Linux filenames in LC Server

Wed Aug 16 19:33:16 EDT 2023

It seems it is possible to set environment vars  using redirect rules in .htaccess.

I added the following lines to my .htaccess

RewriteEngine on
RewriteRule \.(lc) - [E=LANG:de_DE.UTF-8]

the 2nd line or better tells Apache not to redirect, but to 'use'  the flag [E=....]  when an .lc file is "requested".
The flag allows to set an environment variable.  E=LANG:de_DE.UTF-8        tells apache to set the variable LANG  to the value de_DE.UTF-8
It's even possible to set cookies that way using a cookie tag.
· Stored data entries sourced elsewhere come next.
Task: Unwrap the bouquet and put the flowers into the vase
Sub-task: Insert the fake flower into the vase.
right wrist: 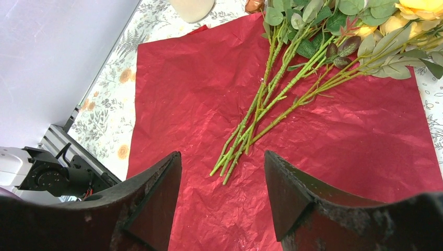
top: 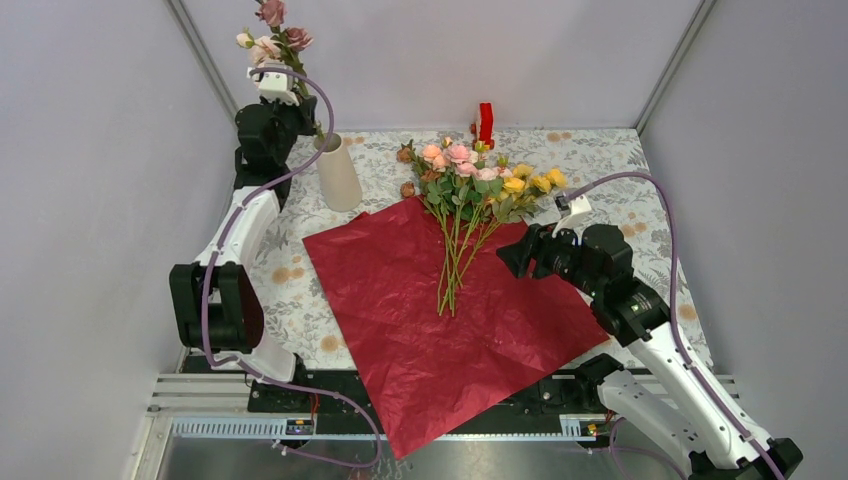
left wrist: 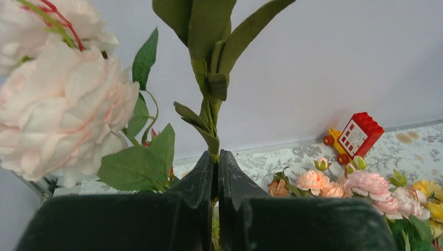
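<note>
The cream vase (top: pixel 338 172) stands upright at the far left of the flower-print tablecloth (top: pixel 600 150), just off the corner of the spread paper. Above it the left gripper (top: pixel 283 95) has its jaws pressed together on a pink-flowered stem (top: pixel 270 30). The blooms rise over the gripper and the stem's lower end slants down to the vase's mouth. How far it reaches inside cannot be told. In the left wrist view the two dark fingers (left wrist: pixel 201 178) pinch the green stalk between them, with a pale pink bloom (left wrist: pixel 57 104) close at the left.

The rest of the bouquet (top: pixel 470 185) lies flat outside the vase. Its pink, peach and yellow heads rest on the cloth, and its green stems (right wrist: pixel 261 110) fan across the open dark red wrapping paper (top: pixel 440 320). The paper's near corner hangs over the table's front edge.

The right gripper (top: pixel 515 255) hovers over the paper beside the stems, jaws spread and holding nothing. A red and yellow toy block (left wrist: pixel 355 136) sits by the back wall.
</note>
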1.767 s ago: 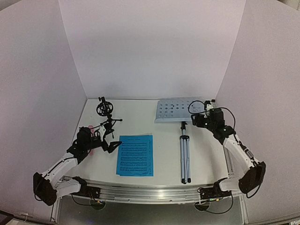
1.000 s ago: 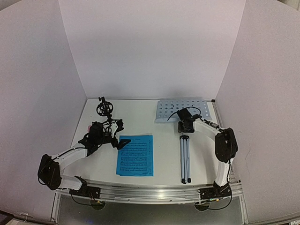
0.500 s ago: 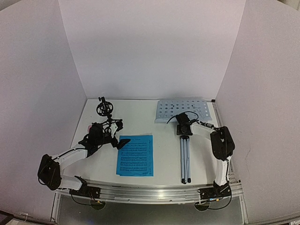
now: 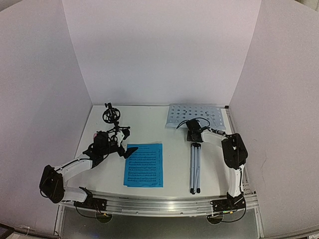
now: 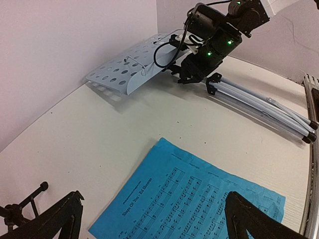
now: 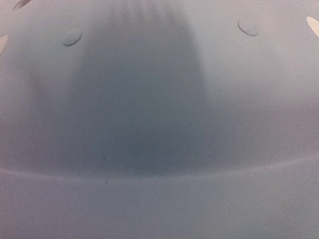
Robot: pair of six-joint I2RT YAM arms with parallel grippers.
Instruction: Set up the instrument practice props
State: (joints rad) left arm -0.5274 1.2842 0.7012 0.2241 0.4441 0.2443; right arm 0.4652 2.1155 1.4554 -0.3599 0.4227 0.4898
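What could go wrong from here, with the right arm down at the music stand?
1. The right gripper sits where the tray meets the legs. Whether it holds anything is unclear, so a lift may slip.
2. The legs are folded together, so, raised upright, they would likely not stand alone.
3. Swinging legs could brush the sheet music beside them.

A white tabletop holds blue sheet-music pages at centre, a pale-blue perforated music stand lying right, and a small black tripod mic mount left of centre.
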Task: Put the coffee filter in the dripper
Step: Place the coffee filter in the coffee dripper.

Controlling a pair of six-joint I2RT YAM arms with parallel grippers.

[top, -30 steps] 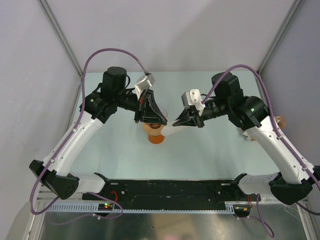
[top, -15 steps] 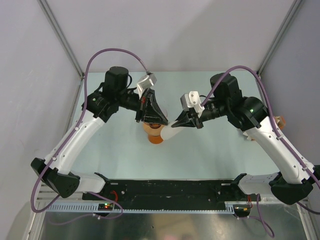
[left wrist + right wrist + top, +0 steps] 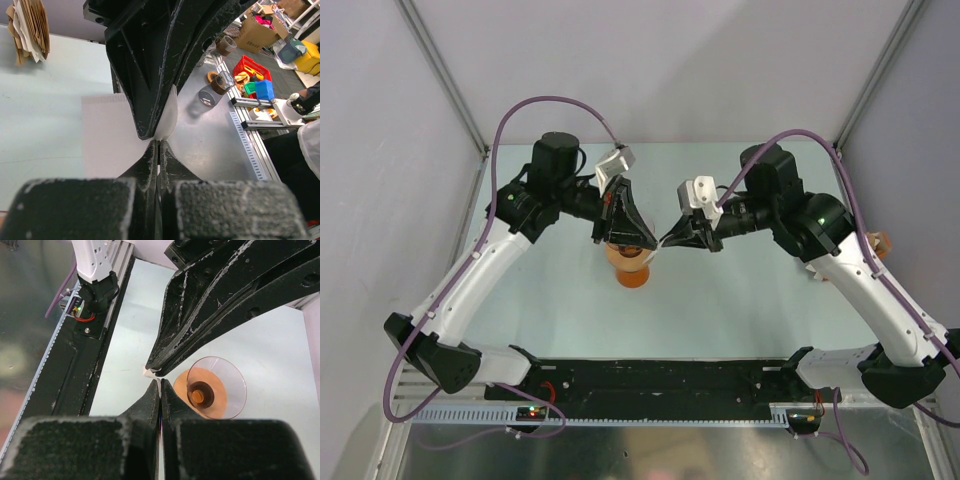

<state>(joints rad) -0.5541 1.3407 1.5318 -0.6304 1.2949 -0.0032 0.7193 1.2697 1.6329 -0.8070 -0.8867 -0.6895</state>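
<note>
top external: left gripper (image 3: 157, 147), right gripper (image 3: 160, 390) pinch coffee filter (image 3: 107, 135) by dripper (image 3: 216, 387)

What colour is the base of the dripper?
Orange. The dripper shows best in the right wrist view.

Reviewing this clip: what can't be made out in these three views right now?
Coffee filter: top view, hidden under both claws; right wrist view shows only a white corner.
Left claw: shut at the filter; left wrist view too close to show whether it pinches the paper as the right claw does.
Dripper: top view, mouth covered by the left claw.
Paper stack: left wrist view, cut off by the top edge.
</note>
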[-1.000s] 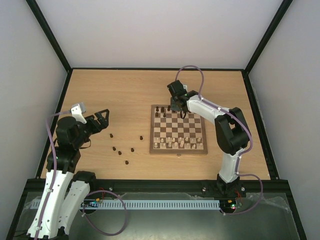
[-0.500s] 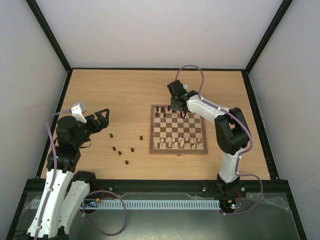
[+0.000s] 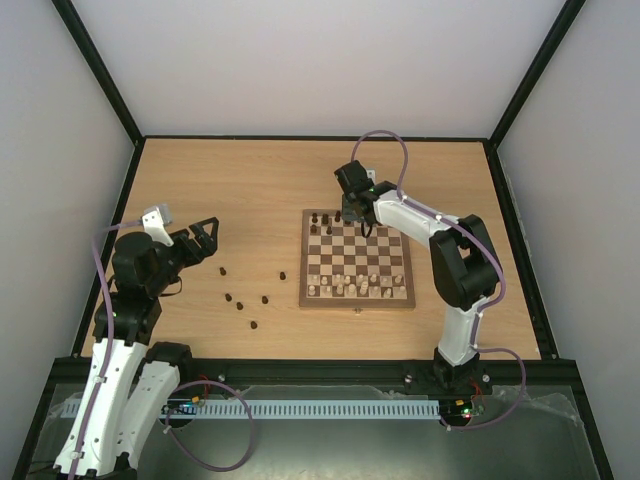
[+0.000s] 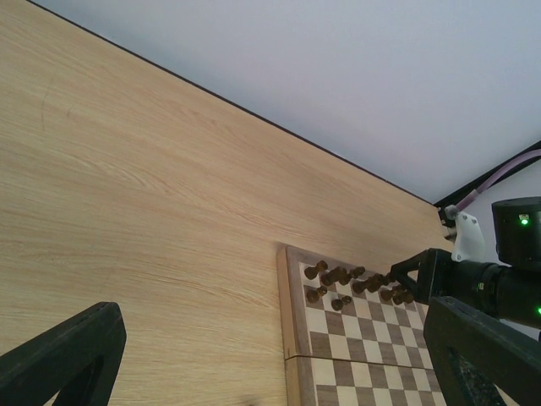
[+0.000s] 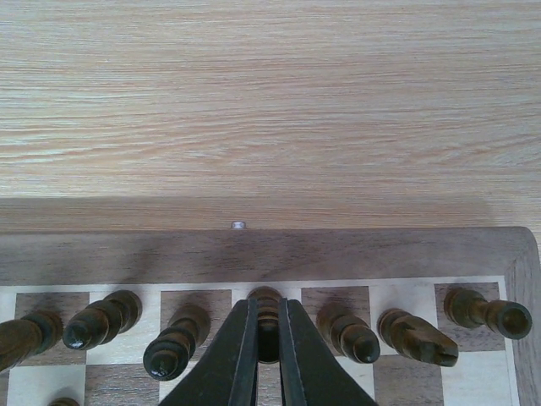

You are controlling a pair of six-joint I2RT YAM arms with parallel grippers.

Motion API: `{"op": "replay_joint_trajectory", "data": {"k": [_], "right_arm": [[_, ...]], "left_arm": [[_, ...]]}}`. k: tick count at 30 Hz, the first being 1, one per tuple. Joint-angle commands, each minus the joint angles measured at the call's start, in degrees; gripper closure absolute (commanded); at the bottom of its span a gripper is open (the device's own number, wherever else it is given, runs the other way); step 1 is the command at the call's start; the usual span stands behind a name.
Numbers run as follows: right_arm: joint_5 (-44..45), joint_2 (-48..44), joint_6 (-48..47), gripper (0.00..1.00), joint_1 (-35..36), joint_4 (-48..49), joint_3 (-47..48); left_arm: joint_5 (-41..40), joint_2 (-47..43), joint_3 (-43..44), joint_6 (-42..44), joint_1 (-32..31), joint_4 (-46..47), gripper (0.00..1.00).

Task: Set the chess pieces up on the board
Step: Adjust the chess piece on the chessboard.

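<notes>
The board lies right of the table's middle. Dark chess pieces stand along its far rows, and several more lie loose on the table to its left. My right gripper is shut on one dark chess piece standing on a light back-row square; neighbouring pieces stand on either side. In the top view the right gripper is at the board's far edge. My left gripper hovers open and empty over the table's left side, above the loose pieces, its fingers wide apart.
Light cream pieces fill the board's near rows. A black frame and pale walls enclose the table. A small metal stud sits on the board's far border. The right arm's lilac cable loops above the board's far edge.
</notes>
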Motion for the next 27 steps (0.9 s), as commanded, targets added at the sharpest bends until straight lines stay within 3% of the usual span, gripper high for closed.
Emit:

With those 2 lines i did not receive the 'can't open file'  error anymore and the file with a non-ascii filename, in my script testä.txt, was created by the .lc script.
In my ftp client the file testä.txt is shown as testä.txt, but i can access the file from LCserver still with its original name testä.txt

> Am 16.08.2023 um 09:34 schrieb Mark Waddingham via use-livecode <use-livecode at>:
> On 2023-08-16 06:37, Neville Smythe via use-livecode wrote:
>> So I misunderstood, I thought we were talking about Apache environment variables. Indeed the Terminal app reports
>> as a system env variable. But if this is not specifically a server problem, wouldn’t
>> that mean we could see the same behaviour with LC Desktop on Linux machines running
>> vanilla Ubuntu or Debian (which is what Dreamhost uses)? I haven’t tried this yet,
>> as it is a bit of pain to fire up my Linux emulator machine.
> So the situation here is similar to that which you get on macOS. If you open Terminal, then the (UNIX) environment (variable-wise) which you get will be different from that you get when you double-click on an app to launch it. In the latter case, the executable is launched via the desktop environments 'launcher' process and will inherit the environment provided by that. Presumably, as Linux desktops mandate various things (like language settings), the locale and environment vars will be set appropriately.
>> An experiment, which make me wonder if this counts as a configuration problem or an actual bug in LC Server:
>> In Terminal I type (actually paste) and execute
>> echo “éü😃” > Carré.txt
>>    (for Forum users like me who just see ? everywhere, that is [e-acute][u-umlaut][happyface emoji] in the content to be written to a file with [e-acute] in its name)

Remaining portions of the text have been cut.